Daniele Timpano in Aldo Morto

Daniele Timpano in Aldo Morto (photo: Andrea Chesi per Klp)

Insomma Daniele, con Aldo Morto vuoi ancora una volta raccontare di ieri per parlare di oggi?
Certo. D’altronde è inevitabile, parlando del passato, confrontarsi col presente. L’elemento per me di novità e di interesse è che, finalmente, dopo Mussolini e Mazzini, ho la possibilità di confrontarmi con un evento storico recente, e dunque anche con un pubblico che, a differenza di me, ha vissuto gli anni di Piombo ed è convinto, in buona fede, di averne un ricordo limpido e sicuro, avvalorato dalle dichiarazioni di chi ne fu protagonista e dal martellare mediatico di film, documentari, interviste e chiacchiere in tv. Ben sappiamo, però, che la memoria ci restituisce solo ciò che noi vogliamo ci restituisca, non certo quel che abbiamo rimosso, non certo tutto quello che è successo. Quelli che hanno operato contro lo Stato minimizzano ogni cosa, loro che spesso oggi sono in luoghi di potere e di comando. Gli avvenimenti sono ancora troppo recenti per poterne fare autentica storiografia. Le fonti troppo poco neutre, troppo inquinate di memoria, e spesso di consapevole calcolo o interesse. Da quando ho cominciato a preparare questo spettacolo non ho fatto che incontrare persone che volevano dirmi la loro su questa materia, le proprie esperienze, su dov’erano il 16 marzo o il 9 maggio ’78. Fatti loro! Io nel 1978 avevo quattro anni. Io non c’ero. Questo è stato il punto di partenza di quello che, sinora, proprio rispetto al discorso sul presente, si sta rivelando come il più esplicitamente politico dei miei spettacoli.

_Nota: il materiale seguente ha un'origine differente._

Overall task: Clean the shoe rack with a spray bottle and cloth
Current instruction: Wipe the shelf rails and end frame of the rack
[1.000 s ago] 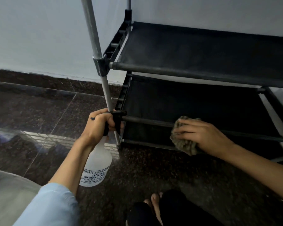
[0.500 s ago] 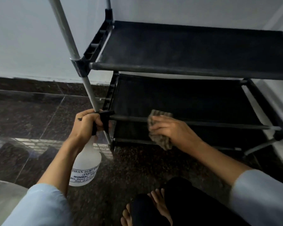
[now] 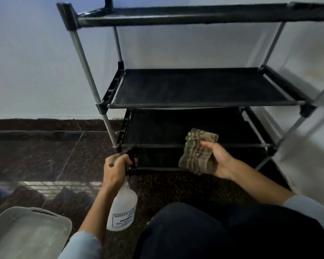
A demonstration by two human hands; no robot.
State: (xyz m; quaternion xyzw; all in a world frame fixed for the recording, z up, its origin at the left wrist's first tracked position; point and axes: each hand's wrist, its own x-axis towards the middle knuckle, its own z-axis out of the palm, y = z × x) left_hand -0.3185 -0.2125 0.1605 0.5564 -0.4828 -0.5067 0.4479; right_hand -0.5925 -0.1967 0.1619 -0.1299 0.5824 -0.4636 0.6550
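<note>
I read left hand [image 3: 118, 168] gripping spray bottle [image 3: 123, 208] at shoe rack [image 3: 204, 104] lower-left corner | right hand [image 3: 220, 159] holding cloth [image 3: 198, 152] off front rail | risk: nozzle snags post, spray misses onto floor

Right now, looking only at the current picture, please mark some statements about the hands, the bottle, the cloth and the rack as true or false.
1. The left hand grips the spray bottle at its black trigger head. True.
2. The right hand holds a sponge. False: it holds a folded striped cloth.
3. Shoes stand on the middle shelf of the shoe rack. False: no shoes show on that shelf.
4. The bottle is translucent white and bears a printed label. True.
5. A grey plastic bin sits at the lower left. True.
</note>
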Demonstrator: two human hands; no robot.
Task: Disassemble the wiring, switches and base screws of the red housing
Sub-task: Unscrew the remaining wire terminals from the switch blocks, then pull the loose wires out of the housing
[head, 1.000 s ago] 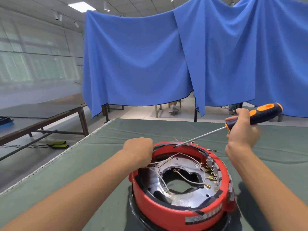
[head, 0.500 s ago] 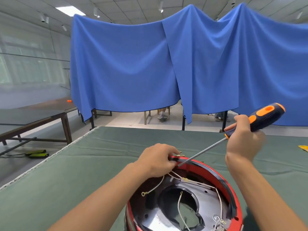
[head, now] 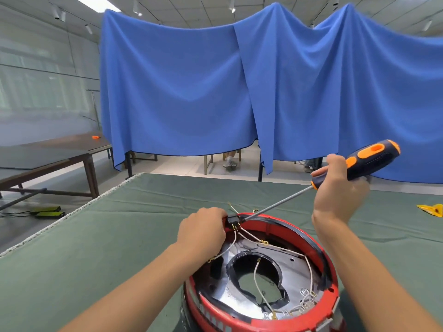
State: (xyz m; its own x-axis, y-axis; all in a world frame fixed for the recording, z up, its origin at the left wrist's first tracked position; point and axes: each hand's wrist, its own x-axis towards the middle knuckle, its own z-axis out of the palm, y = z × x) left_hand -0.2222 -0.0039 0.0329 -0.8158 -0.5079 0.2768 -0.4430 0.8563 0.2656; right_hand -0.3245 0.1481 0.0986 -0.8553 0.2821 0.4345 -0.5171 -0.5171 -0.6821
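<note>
Red housing (head: 261, 318): on the green table cover (head: 96, 248), open side up, white wires (head: 259, 281) looped inside.
Left hand (head: 201, 232): curled over the housing's far-left rim, fingers at a small black switch (head: 233, 220); grip itself hidden.
Right hand (head: 340, 190): above the housing's far rim, clenched round the screwdriver (head: 369, 161) handle.
Screwdriver tip: touching the switch.
Yellow scrap (head: 431, 209): well right of the housing.

Two bare forearms enter from the bottom of the frame — no sleeve, glove, watch or ring shows on either. The left hand (head: 202, 232) and right hand (head: 339, 195) are uncovered too (fingertips mostly hidden).
</note>
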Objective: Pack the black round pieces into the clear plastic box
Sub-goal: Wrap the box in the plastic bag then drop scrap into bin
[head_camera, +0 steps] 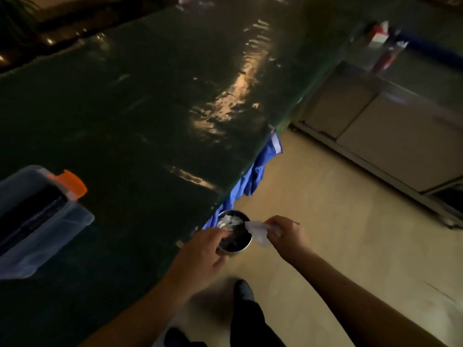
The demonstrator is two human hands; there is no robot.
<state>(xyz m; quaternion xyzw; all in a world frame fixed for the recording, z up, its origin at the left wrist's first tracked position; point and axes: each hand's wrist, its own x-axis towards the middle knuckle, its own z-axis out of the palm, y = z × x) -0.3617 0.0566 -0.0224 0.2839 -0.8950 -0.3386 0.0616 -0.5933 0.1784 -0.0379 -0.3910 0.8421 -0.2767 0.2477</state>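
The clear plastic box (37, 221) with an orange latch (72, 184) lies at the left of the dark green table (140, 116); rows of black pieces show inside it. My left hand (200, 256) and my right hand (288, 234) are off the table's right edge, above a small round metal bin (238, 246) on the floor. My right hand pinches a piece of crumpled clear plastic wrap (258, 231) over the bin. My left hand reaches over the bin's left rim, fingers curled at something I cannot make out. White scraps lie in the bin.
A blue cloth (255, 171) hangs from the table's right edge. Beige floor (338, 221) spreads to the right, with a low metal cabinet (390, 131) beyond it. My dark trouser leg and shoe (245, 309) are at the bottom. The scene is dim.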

Politico e tragico, sotto il velo del sarcasmo e della leggerezza.
Hai colto bene, è infatti anche lo spettacolo dove credo di essere riuscito a metter dentro più “dolore”. Il titolo stesso, che parrebbe solo provocatorio (e invece mal nasconde una certa inclinazione alla pietas, al cordoglio) è significativo: Aldo morto, tragedia. Fra leggerezza e tragedia, non prendendosi mai troppo sul serio, a me francamente pare uno spettacolo serissimo.

Nello spettacolo si vede il rimpianto per quello che si poteva fare e non si è fatto. Insomma, al di là di certe conquiste, si sono tradite le aspettative di chi c’era?
Nel caso sarebbero stati molti degli stessi che allora c’erano ad aver tradito le loro stesse aspettative, ad essere cresciuti, ad esser diventati insignificanti bambini in carne e ossa come tutti, anziché restare splendidi pinocchi o, almeno, diventar qualcosa di meglio. Indubbiamente, per noi che siamo venuti dopo, ripensare a quegli anni, a quei discorsi (e non sto parlando della lotta armata, ma anche semplicemente del progressivo allargamento dei diritti, delle conquiste, della semplice consapevolezza politica dell’esser cittadini) è una cosa che mette addosso un misto indistinto di entusiasmo emulativo un po’ nostalgico e di depressione senza orizzonti di speranza. In fondo, credo che più che le aspettative di chi c’era, siano state tradite quelle di chi non c’era ancora. Come ci avessero lasciato in eredità la disillusione e lo stallo permanente. Ma naturalmente parlo per me, o al limite per la mia generazione. Magari i quindicenni o ventenni di oggi, cioè le generazioni successive alla mia, daranno fuoco a questo Paese morto, lo resusciteranno o lo distruggeranno, o non riusciranno a far niente lo stesso neanche loro, perché il mondo che crederanno o spereranno di combattere li avrà già resi come lui, vale a dire come noi, integrati o soffocati quaggiù ai margini, o sia integrati che ai margini. Insomma, una tristezza.